_TASK INSTRUCTIONS_
All lines from the opening of the data to the line containing "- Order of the" must be returned unchanged, and only those lines.

_DATASET EXCERPT_
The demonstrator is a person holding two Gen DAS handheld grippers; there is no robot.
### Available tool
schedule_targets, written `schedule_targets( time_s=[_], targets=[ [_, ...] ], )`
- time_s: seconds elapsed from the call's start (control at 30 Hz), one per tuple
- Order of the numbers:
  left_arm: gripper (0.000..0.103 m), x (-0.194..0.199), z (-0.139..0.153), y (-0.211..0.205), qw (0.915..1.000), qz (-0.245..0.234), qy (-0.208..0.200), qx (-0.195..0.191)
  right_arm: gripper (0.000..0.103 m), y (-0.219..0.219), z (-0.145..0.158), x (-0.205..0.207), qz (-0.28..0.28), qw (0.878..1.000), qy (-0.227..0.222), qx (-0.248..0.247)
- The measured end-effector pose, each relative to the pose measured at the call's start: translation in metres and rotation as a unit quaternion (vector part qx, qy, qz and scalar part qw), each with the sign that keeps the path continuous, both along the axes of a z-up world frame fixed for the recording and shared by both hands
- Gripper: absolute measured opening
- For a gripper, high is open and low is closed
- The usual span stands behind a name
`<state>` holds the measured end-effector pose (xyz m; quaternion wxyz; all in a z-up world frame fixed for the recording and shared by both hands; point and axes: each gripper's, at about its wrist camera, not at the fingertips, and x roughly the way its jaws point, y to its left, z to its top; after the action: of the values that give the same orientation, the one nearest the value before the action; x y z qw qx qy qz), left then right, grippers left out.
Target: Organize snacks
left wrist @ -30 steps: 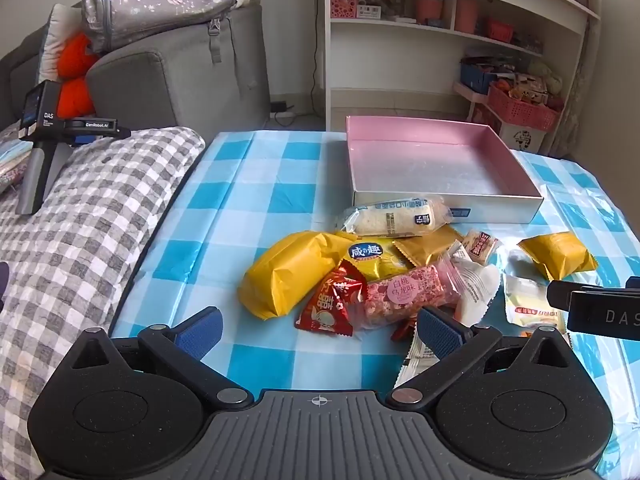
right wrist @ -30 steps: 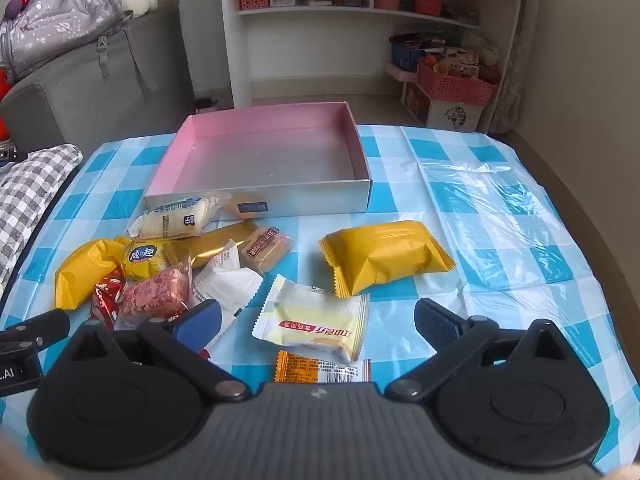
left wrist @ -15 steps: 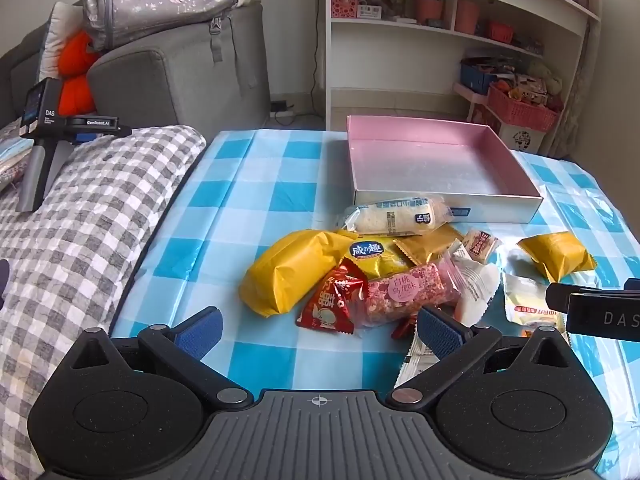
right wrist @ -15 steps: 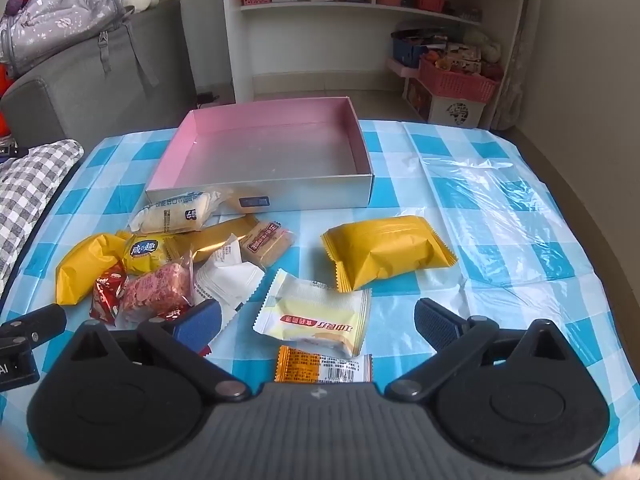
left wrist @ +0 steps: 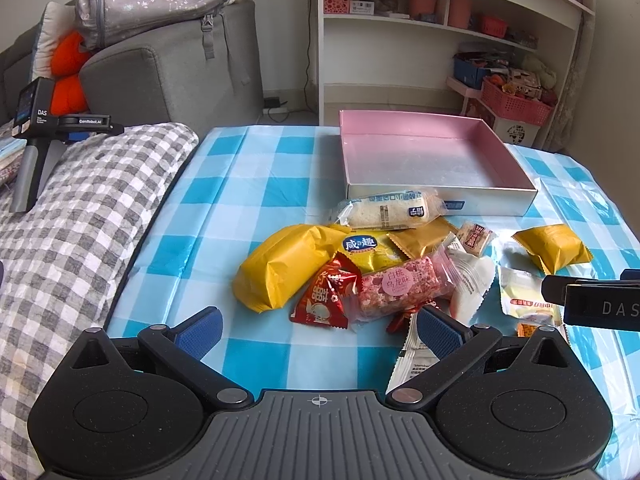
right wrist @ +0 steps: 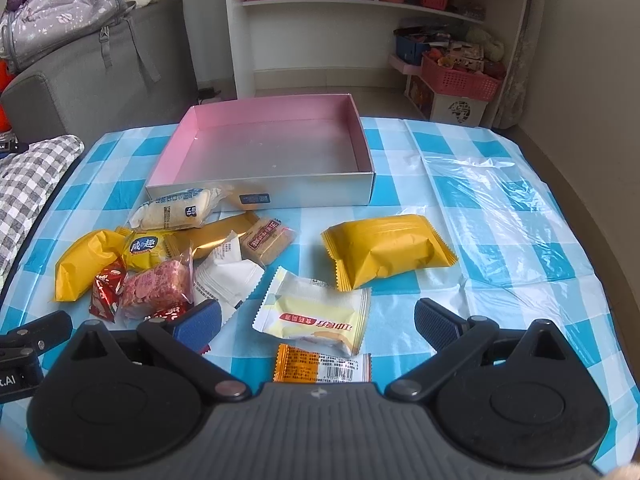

_EXERCISE RESULT_
The demonstrator is a person holding two Gen DAS handheld grippers; there is no robot.
### Available tool
schedule_targets, written `schedule_targets( time_s=[_], targets=[ [_, ...] ], )`
- time_s: seconds elapsed from the call's start (control at 30 Hz), one per tuple
- Order of the numbers:

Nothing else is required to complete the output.